Global Farmer Field School Platform

Farmer field schools approach successfully supporting Georgian small-scale producers to link with market demands


Georgia is a post-soviet country from South Caucasus. In 2018, FAO started to support the agricultural sector in Georgia under the EU-funded European Neighborhood Programme for Agriculture and Rural Development (ENPARD). In 2014, The European Union signed an Association Agreement for Deep and Comprehensive Free Trade Agreement (DCFTA) with Georgia providing big opportunities for local agricultural development. Georgian farmers, however, still lack the appropriate extension support to make the most of this chances. Without adequate assistance, adapted to the needs of the farming communities, small farmers might not have the capacity to fully use this strengthening of the EU-Georgian relations.

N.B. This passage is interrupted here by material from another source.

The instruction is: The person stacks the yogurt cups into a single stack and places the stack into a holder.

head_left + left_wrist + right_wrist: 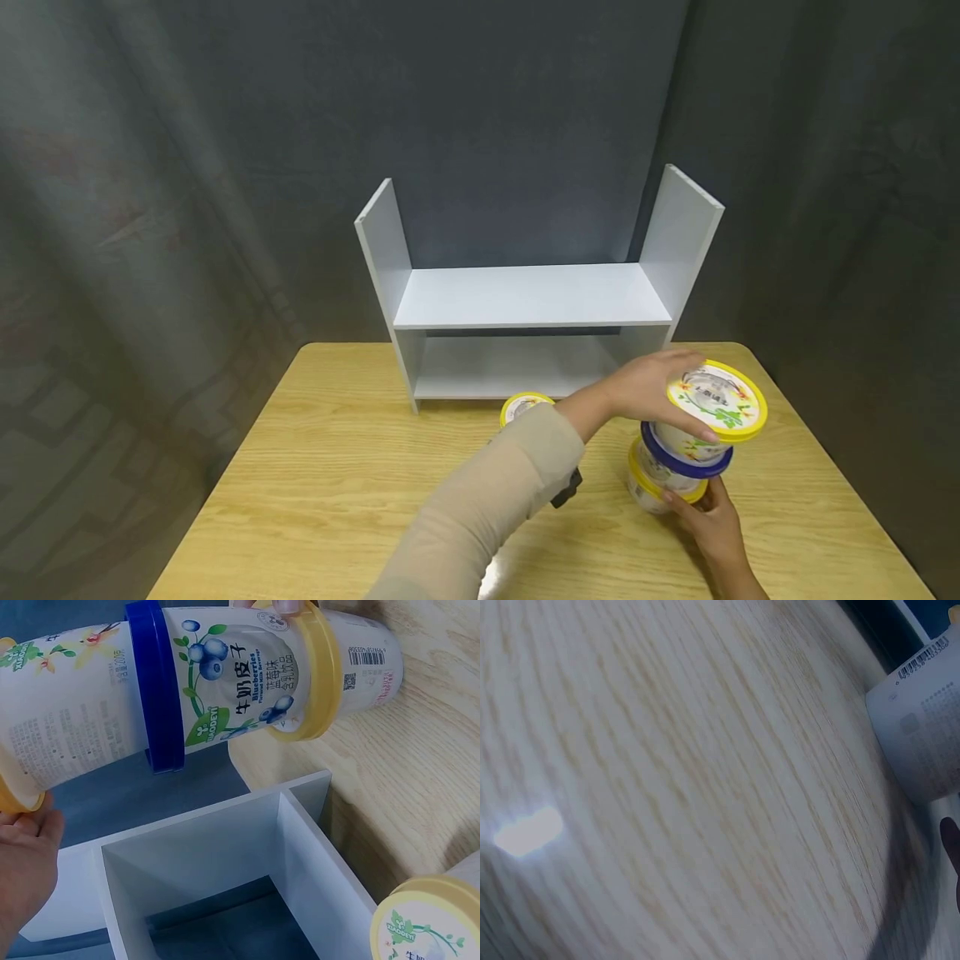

The establishment of Farmer Field Schools is a possible answer to provide smallholder farmers with skills to analyze their production system in regards of their business environment. It is essential to push Georgian small-scale agriculture to understand market needs.

There are currently four Farmer Field Schools in Georgia.

FAO team would like to tell you the story of Dato Kapanadze, one of the FFS Facilitators whose farm is located in Lagodekhi region of Eastern Georgia. 

The Story of Dato’s Farmer Field School


FAO team, supporting Farmers Fields Schools in Georgia conducted a market analysis to spot potential domestic market needs in 2019.  The analysis showed an existing unsatisfied demand of Carrefour supermarkets chain for locally produced sweet corn.

Dato, as consulted by FAO, decided to try sweet corn production in Lagodekhi, in July 2019. The organization assisted him to plant the crop on a 0.3 hectare plot. ​

FAO team assisted Dato to introduce good agricultural practices to sweet corn production, including the utilization of high quality seeds for the seedlings, use of sterilized soil and efficient water management. Fertilizer application at a nursery level had also been demonstrated to the FFS community.

Dato’s Farmer Field School experimented with some innovative methods such as climate-smart agricultural practices, use of raised beds, drip irrigation system, establishment of weekly fertilization programme and Integrated Pest Management.


What were Dato’s challenges?

One of the most common corn consumption traditions in Georgia is making corn flour. The flour can be used to make bread called mchadi and traditional cornmeal porridge - ghomi; Corn is also widely used as poultry and livestock forage.

Smallholders tend not to use the highest productivity of the corn types. Average production of this crop is 2.5 tons per hectare.

In summer 2019, Dato and his wife Valentina Kapanadze, arranged a sweet corn demo plot with the assistance of FAO agronomists and experts. Sweet corn production was an experiment by the family as they had never grown this crop before. The family trusted FAO team and followed the business opportunity of selling the yield to Carrefour.

As a result of the hard work in the field and quality yield obtained from the demo plot, FAO created market linkage between the smallholder farmer and Carrefour, which started to purchase the premium quality sweet corn from Kapanadze family.

 Dato’s sweet corn hit Carrefour stands in October 2019. This first delivery was a huge success.

Providing the sweet corn, Dato helped Carrefour to promote its new positioning strategy – selling Made in Georgia goods.  The success left Carrefour wanting more product. Responding to the demand, Dato and FAO team decided to work together to grow and provide constant supply of locally produced sweet corn for the supermarket chain.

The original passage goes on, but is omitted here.